WHAT YOU SHOULD DO —
Everything in the listing except the pictures should be written out exactly.

DATASET SECTION —
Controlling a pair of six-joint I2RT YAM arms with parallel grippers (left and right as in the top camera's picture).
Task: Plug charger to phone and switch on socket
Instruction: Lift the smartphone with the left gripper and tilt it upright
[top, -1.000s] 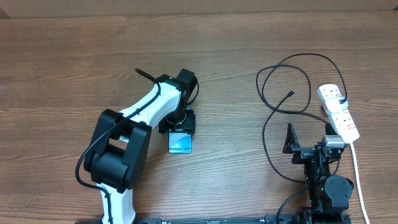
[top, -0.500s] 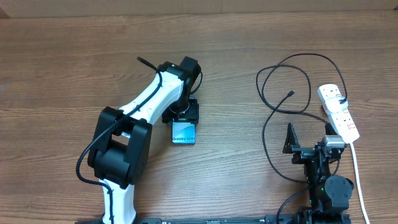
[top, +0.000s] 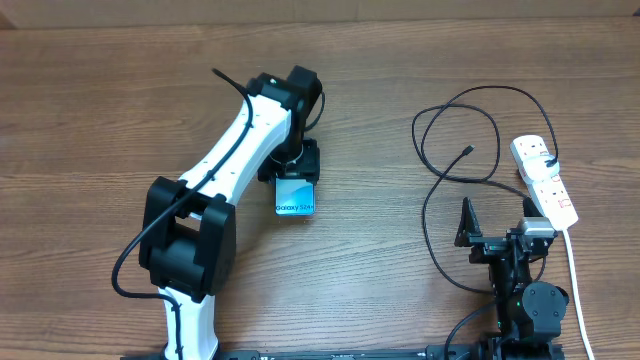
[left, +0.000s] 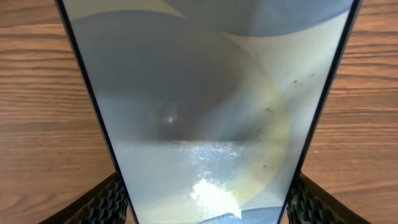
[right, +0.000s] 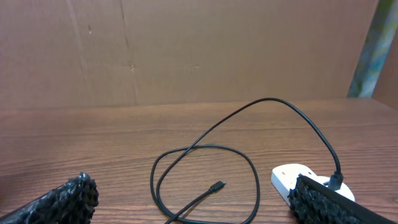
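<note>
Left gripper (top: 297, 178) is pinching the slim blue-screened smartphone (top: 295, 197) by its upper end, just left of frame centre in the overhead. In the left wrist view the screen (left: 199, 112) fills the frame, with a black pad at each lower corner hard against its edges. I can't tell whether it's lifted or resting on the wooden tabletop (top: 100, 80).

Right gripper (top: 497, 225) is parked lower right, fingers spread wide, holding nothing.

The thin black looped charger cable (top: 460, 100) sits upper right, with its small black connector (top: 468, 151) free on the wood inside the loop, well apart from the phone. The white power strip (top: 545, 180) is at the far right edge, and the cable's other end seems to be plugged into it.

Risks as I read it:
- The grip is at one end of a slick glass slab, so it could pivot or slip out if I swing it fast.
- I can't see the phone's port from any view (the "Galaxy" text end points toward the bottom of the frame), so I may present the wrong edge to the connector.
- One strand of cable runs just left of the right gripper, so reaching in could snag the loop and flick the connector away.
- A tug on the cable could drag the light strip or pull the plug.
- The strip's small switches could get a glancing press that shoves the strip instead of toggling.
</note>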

TASK ANSWER —
Controlling a pair of six-joint I2RT YAM arms with parallel grippers (left and right as in the top camera's picture).
Task: Plug charger to phone and switch on socket
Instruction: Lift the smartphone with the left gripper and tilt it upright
[top, -1.000s] 
[top, -0.500s] 
[top, +0.000s] 
[left, +0.000s] 
[right, +0.000s] 
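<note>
Left gripper (top: 297, 178) is pinching the slim blue-screened smartphone (top: 295, 197) by its upper end, just left of frame centre in the overhead. In the left wrist view the screen (left: 199, 112) fills the frame, with a black pad at each lower corner hard against its edges. I can't tell whether it's lifted or resting on the wooden tabletop (top: 100, 80).

Right gripper (top: 497, 225) is parked lower right, fingers spread wide, holding nothing.

The thin black looped charger cable (top: 460, 100) sits upper right, with its small black connector (top: 468, 151) free on the wood inside the loop, well apart from the phone. The white power strip (top: 545, 180) is at the far right edge, and the cable's other end seems to be plugged into it.

Risks as I read it:
- The grip is at one end of a slick glass slab, so it could pivot or slip out if I swing it fast.
- I can't see the phone's port from any view (the "Galaxy" text end points toward the bottom of the frame), so I may present the wrong edge to the connector.
- One strand of cable runs just left of the right gripper, so reaching in could snag the loop and flick the connector away.
- A tug on the cable could drag the light strip or pull the plug.
- The strip's small switches could get a glancing press that shoves the strip instead of toggling.
</note>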

The answer given is complete.